Comprehensive gluten T-cell epitope mapping in coeliac disease

Doctor Robert Anderson MB ChB BMedSc PhD FRACP
Autoimmunity and Transplantation Division, Walter and Eliza Hall Institute, Australia

Summary
It is an unfortunate mistake that the immune system recognises and reacts to gluten in people with coeliac disease. The immune cells that sense gluten and damage the intestine, T-cells, detect only the very specific short fragments (epitopes) of gluten proteins. Understanding which gluten fragments cause coeliac disease would enable new tests to diagnose coeliac disease, design of non-toxic gluten, and may even allow new treatments that could desensitise the immune system to gluten in the same way that desensitisation therapy works for allergy.

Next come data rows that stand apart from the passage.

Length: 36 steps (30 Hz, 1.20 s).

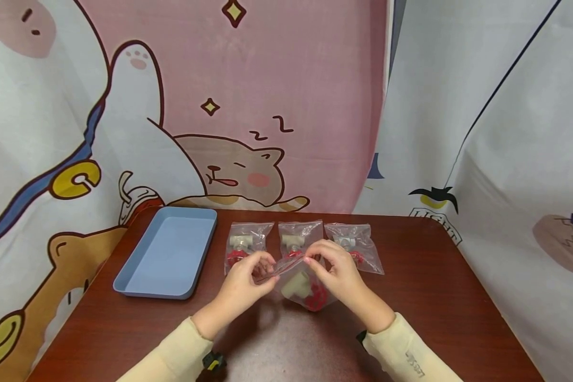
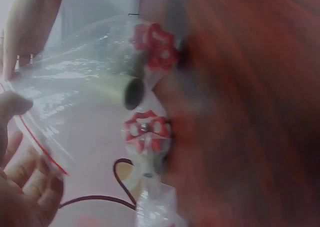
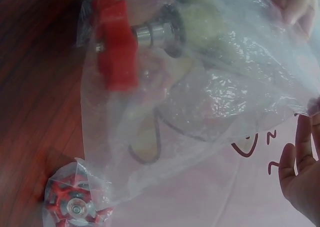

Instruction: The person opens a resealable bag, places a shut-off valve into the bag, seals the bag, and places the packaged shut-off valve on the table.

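Note:
A clear zip bag (image 1: 331, 301) hangs between both hands over the front middle of the table. My left hand (image 1: 241, 281) pinches its top edge at the left corner, thumb against fingers. At the other corner, the thumb and fingertips of my right hand (image 1: 336, 270) grip the same edge. Inside lies a valve with a cream pipe body (image 1: 297, 285) and a red handwheel (image 1: 317, 298). The left wrist view shows a red zip strip (image 2: 42, 149) along the bag's top. In the right wrist view, a metal stem (image 3: 156, 34) joins the handwheel to the body.
Behind the hands, three more bagged valves lie in a row: a left bag (image 1: 260, 229), a middle bag (image 1: 310, 231) and a right bag (image 1: 372, 255). A blue tray (image 1: 164, 257) stands at the table's left. Printed cloth (image 1: 315, 79) hangs beyond the brown table (image 1: 434, 297).

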Available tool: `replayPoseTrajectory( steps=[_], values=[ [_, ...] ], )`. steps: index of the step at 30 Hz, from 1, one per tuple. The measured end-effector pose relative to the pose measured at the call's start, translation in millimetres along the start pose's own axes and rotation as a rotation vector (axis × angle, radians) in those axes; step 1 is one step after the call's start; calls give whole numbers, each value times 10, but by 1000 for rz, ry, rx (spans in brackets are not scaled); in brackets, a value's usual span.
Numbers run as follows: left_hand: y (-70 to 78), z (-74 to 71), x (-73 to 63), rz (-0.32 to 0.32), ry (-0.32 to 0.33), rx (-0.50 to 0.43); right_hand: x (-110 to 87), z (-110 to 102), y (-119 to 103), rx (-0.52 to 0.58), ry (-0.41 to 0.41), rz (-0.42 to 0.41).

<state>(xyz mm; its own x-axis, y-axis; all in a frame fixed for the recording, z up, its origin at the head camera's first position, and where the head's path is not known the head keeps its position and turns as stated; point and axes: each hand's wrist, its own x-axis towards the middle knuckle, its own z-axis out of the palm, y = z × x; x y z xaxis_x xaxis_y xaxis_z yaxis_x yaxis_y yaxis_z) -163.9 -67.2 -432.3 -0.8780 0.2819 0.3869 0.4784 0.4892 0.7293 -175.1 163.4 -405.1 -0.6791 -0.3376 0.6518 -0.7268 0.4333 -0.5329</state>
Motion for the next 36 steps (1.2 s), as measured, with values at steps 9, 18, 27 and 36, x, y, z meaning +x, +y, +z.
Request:
replayPoseTrajectory(
  steps=[9,18,27,36],
  values=[
    [184,60,174,181,30,15,-16,42,18,24,27,-50],
    [256,114,229,226,84,32,-15,36,13,40,31,-44],
    [256,129,225,216,80,46,-3,50,-21,64,30,-38],
    [228,135,222,217,89,17,100,-43,-365,75,27,-36]
  ],
)
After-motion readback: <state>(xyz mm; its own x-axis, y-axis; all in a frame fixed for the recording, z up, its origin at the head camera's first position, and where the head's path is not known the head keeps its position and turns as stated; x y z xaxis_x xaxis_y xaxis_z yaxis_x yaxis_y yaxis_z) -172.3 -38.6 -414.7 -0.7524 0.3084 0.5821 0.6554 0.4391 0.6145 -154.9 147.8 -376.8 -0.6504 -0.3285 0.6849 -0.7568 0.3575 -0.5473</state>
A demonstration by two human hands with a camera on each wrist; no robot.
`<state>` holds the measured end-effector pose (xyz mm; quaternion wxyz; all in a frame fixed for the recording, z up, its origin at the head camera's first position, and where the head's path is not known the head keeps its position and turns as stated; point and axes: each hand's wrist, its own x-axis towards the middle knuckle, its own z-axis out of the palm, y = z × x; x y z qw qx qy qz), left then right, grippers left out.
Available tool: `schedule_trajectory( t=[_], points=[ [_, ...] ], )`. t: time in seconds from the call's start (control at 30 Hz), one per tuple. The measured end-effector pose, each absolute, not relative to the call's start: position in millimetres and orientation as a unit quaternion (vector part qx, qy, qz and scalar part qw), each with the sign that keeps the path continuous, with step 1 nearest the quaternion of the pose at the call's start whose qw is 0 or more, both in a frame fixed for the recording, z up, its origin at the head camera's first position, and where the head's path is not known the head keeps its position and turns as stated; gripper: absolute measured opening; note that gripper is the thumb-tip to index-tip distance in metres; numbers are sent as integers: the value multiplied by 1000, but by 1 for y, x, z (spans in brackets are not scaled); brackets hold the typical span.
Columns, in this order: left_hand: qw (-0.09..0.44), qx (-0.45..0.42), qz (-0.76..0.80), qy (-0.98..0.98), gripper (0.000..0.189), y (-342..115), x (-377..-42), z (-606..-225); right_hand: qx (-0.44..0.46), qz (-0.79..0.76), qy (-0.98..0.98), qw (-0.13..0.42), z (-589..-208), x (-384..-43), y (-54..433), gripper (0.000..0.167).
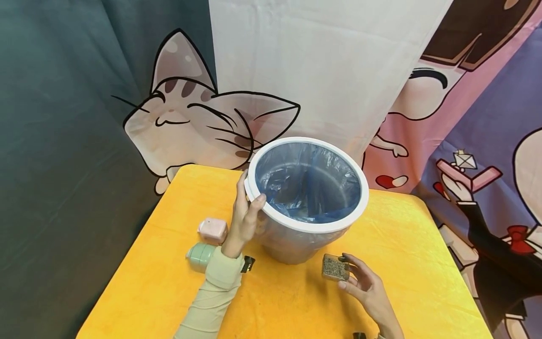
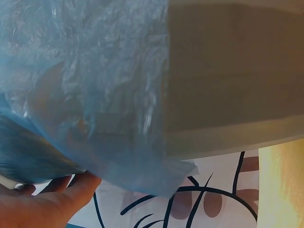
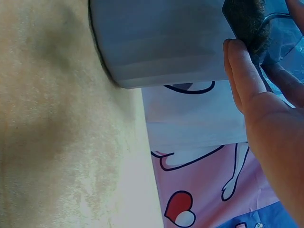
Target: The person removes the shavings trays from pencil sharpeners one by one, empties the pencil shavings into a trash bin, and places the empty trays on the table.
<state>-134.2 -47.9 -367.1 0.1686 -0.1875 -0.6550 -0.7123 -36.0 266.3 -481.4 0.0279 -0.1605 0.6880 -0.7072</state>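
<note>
A trash can [image 1: 292,247] with a white rim stands on the yellow table, lined with a blue plastic bag [image 1: 306,183]. At the rim's left side my left hand [image 1: 244,221] grips the edge, thumb on top and fingers outside. In the left wrist view, the loose liner edge [image 2: 118,95] hangs over the can's wall [image 2: 232,71]. In front of the can, to its right, my right hand [image 1: 367,288] pinches a small square clear box [image 1: 335,268] of dark, dried-looking bits between thumb and fingers. The right wrist view shows only part of that box [image 3: 247,21].
Left of my left forearm lie a pink container [image 1: 213,230] and a green container [image 1: 200,256], both small. The yellow tabletop [image 1: 161,287] spreads around the can. Behind it hangs a curtain [image 1: 330,70] printed with cartoon figures.
</note>
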Motion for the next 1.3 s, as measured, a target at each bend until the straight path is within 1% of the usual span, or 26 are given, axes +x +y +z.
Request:
schedule_trajectory(
  t=[0.2,0.47,0.7,0.8,0.93,1.03,1.17,1.3],
  points=[
    [166,-190,-712,-655,72,-48,-134,-367,-157,-704,692,18,-477,-37,268,65],
    [172,-191,-710,-655,71,-48,-134,-366,-112,-701,704,11,-469,-35,271,65],
    [175,-185,-705,-662,70,-49,-134,-366,-101,-691,716,-1,-465,-33,275,63],
    [172,-185,-708,-660,70,-50,-136,-370,-94,-695,712,-12,-463,-32,276,63],
    [178,-189,-708,-657,71,-50,-146,-387,-87,-712,696,-34,-461,-31,276,64],
    [179,-189,-706,-658,72,-49,-143,-382,-90,-716,690,-46,-459,-31,277,63],
    [171,-188,-709,-657,70,-49,-133,-366,-94,-718,688,-48,-456,-31,278,63],
    [173,-189,-707,-659,69,-49,-133,-366,-84,-717,690,-46,-454,-30,278,64]
  ],
)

Understanding of the gluten fragments causing coeliac disease is improving but it is still incomplete. It is still unclear which gluten components are important in real-life rather than for T-cells in the laboratory, and whether everyone with coeliac disease reacts to the same components. We have developed a simple test that can pin-point the gluten fragments recognised by any individual with coeliac disease. Our work at Oxford University showed that when people with coeliac disease normally on a gluten-free diet deliberately eat gluten, T-cells reacting to gluten emerge from the intestinal tissues and for a few days are found in the blood. With the help of over 200 volunteers with coeliac disease and a library of short gluten fragments encompassing all known gluten proteins, we have been able to map all the regions of gluten in wheat, barley, rye and oats that stimulate T-cells.

The project we will undertake with the assistance of Coeliac UK is to find the most potent epitopes that can be used in diagnostic tests, food tests, and desensitisation therapy. If successful, the study would lead to clinical trials and the prospect of alternatives to endoscopies for diagnosis, and an alternative to a gluten-free diet.